**Exercise prompt**
Practice item. Set the material below down again exactly, with no pictures.

**Data**
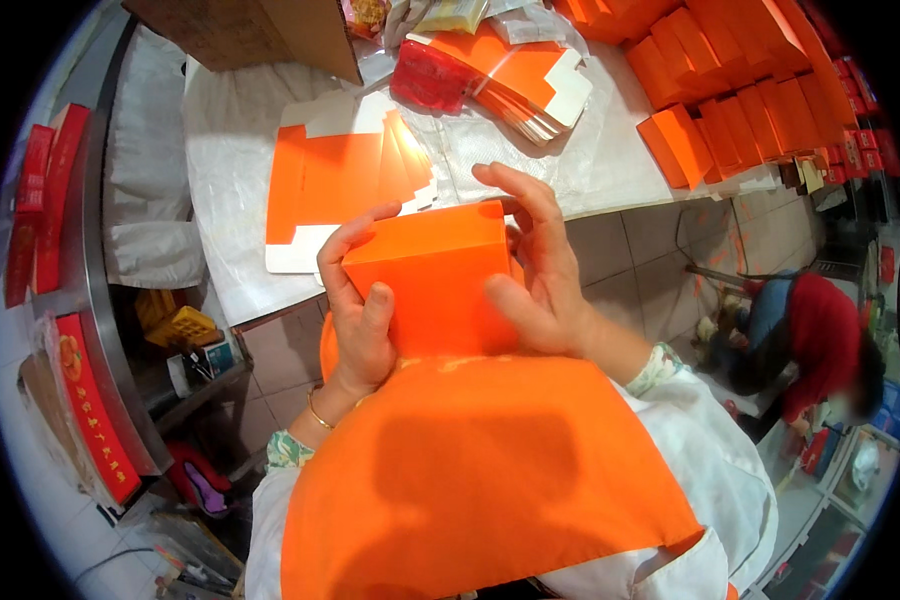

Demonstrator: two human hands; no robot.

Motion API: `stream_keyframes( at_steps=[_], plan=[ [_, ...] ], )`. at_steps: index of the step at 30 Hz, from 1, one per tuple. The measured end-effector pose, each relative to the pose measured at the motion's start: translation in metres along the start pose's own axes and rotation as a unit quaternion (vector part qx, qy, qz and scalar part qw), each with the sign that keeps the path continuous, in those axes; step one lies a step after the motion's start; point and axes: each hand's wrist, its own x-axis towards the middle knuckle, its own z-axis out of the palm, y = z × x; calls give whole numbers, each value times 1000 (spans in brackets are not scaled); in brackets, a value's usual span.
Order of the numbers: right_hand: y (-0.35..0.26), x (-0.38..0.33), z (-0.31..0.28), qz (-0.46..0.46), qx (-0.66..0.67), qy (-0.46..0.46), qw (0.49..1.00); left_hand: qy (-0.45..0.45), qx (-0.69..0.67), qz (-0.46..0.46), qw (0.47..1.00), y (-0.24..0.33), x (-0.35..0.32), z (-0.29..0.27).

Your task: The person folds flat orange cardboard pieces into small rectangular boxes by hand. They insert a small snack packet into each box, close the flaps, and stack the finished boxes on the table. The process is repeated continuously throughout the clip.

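Both your hands, left hand (pixel 358 318) and right hand (pixel 542 268), clamp the orange box (pixel 430 275), formed. Beyond your grip: flat blanks (pixel 345 178) waiting, finished boxes (pixel 735 85) stacked.

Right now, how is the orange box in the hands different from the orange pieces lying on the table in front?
The orange box is folded up into a box shape; the flat orange pieces are unfolded sheets. The box is gripped between the left hand and right hand, above the table edge; the flat pieces lie fanned in a stack on the white table, untouched. The flat pieces show white flaps; the box shows only orange. Both share the same bright orange.
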Motion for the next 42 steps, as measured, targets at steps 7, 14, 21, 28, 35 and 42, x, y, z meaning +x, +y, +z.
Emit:
stream_keyframes(
  at_steps=[7,14,21,28,35,42],
  plan=[
    [8,-19,3,80,89,-14,993,41,72,7,997,-12,-13,-7],
    [12,-14,-4,127,-43,-109,985,82,163,50,982,-10,-3,-1],
    [33,-19,-17,234,70,-56,968,132,16,-72,989,1,37,22],
    [56,-25,-117,169,285,301,894,-63,71,-49,994,-21,66,67],
    [74,-47,-296,183,140,397,889,-83,103,-110,985,-32,61,63],
    [105,-30,-355,272,-33,453,849,-179,151,-119,965,-47,75,79]
  ],
)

**Response area**
Demonstrator: two human hands; no robot.

Motion API: `stream_keyframes( at_steps=[_], plan=[ [_, ...] ], )`. at_steps: index of the step at 30 Hz, from 1, one per tuple. The measured end-effector pose, each relative to the pose measured at the motion's start: translation in metres along the start pose's own axes and rotation as a unit quaternion (vector part qx, qy, qz and scalar part qw), each with the sign that keeps the path continuous, in those axes; step one lies a step after the motion's start; point and axes: each hand's wrist, its own x-axis towards the middle knuckle, its own z-axis out of the palm, y = z × x; calls give whole numbers, each value times 1000 (spans in brackets are not scaled); in brackets, a value's usual span.
Order of the numbers: right_hand: y (-0.35..0.26), x (-0.38..0.33), z (-0.31..0.28), qz (-0.46..0.46), qx (-0.66..0.67), qy (-0.46..0.46), qw (0.49..1.00); left_hand: qy (-0.45..0.45), qx (-0.69..0.67), qz (-0.46..0.46), qw (0.47..1.00), y (-0.24..0.33), x (-0.35..0.32), z (-0.29..0.27).

Your task: The person folds flat orange cardboard pieces into small rectangular boxes by hand. They insert a small snack packet into each box, close the flaps, and stack the finished boxes on the table. The process is repeated continuously throughout the clip.

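Both your hands, left hand (pixel 358 318) and right hand (pixel 542 268), clamp the orange box (pixel 430 275), formed. Beyond your grip: flat blanks (pixel 345 178) waiting, finished boxes (pixel 735 85) stacked.

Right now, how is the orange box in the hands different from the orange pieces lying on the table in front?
The orange box is folded up into a box shape; the flat orange pieces are unfolded sheets. The box is gripped between the left hand and right hand, above the table edge; the flat pieces lie fanned in a stack on the white table, untouched. The flat pieces show white flaps; the box shows only orange. Both share the same bright orange.
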Motion for the next 42 steps, as measured, targets at steps 7, 14, 21, 28, 35 and 42, x, y, z meaning +x, +y, +z.
Emit:
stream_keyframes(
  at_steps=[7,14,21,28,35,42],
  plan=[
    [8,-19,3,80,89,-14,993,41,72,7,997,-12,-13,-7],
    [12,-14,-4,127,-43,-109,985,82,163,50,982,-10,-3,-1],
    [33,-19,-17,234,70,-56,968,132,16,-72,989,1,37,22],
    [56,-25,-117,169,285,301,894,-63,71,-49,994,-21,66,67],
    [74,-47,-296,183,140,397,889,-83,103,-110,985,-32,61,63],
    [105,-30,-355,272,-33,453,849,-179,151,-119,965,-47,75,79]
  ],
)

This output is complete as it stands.